WORK TO BE COMPLETED:
The word "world": say how many lines of the data below contain it, and give the number alone.

COLLECTED DATA:
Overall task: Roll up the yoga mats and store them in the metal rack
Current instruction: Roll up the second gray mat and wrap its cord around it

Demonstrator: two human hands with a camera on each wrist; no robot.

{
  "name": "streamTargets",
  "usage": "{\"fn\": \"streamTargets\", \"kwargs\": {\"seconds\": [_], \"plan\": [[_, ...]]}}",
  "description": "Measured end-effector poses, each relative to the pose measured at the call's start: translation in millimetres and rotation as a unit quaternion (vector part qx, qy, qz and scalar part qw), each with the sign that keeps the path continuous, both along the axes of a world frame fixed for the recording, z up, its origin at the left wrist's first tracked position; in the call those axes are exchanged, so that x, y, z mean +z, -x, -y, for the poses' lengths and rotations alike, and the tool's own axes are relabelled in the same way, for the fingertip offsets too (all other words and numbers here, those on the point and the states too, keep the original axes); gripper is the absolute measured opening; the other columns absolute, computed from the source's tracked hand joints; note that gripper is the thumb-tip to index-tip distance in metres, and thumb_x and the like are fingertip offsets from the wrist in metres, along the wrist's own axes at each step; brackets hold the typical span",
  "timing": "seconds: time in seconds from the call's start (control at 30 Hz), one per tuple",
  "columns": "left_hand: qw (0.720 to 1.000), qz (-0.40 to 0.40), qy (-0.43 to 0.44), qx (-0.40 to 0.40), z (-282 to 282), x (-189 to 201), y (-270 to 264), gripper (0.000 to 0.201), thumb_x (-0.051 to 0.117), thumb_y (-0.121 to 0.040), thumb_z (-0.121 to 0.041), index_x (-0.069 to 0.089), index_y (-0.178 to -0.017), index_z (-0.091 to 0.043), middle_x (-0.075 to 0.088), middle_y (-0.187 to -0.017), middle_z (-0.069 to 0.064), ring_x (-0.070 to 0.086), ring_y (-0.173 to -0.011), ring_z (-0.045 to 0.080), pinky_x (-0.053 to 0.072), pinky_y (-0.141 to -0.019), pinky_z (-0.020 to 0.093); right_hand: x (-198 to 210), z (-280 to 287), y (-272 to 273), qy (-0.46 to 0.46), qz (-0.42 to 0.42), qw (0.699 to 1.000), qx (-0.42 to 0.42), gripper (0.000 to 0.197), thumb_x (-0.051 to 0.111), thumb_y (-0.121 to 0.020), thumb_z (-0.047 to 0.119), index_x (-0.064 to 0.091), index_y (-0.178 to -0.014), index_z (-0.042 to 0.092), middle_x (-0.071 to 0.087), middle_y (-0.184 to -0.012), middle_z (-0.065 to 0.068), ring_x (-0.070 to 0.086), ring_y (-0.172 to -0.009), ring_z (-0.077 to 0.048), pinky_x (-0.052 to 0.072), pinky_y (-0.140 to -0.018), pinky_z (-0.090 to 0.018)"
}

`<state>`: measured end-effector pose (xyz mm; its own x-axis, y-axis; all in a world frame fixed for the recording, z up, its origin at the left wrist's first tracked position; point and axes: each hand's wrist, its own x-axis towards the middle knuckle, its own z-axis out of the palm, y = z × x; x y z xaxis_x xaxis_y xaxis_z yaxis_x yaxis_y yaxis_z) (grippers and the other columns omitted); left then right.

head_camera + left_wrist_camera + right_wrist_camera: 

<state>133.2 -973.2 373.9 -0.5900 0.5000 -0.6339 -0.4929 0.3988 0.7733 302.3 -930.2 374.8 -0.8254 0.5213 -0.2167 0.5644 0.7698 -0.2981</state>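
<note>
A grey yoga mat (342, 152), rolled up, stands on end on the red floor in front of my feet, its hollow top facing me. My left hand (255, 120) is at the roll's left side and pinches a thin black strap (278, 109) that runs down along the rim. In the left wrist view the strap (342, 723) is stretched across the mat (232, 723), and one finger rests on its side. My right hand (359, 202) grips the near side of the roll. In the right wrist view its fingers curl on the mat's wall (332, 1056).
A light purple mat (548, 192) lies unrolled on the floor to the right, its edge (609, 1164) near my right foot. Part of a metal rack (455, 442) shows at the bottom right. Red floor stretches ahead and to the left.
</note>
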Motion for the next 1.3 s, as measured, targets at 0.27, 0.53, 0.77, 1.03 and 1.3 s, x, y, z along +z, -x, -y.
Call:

EXERCISE RESPONSE:
2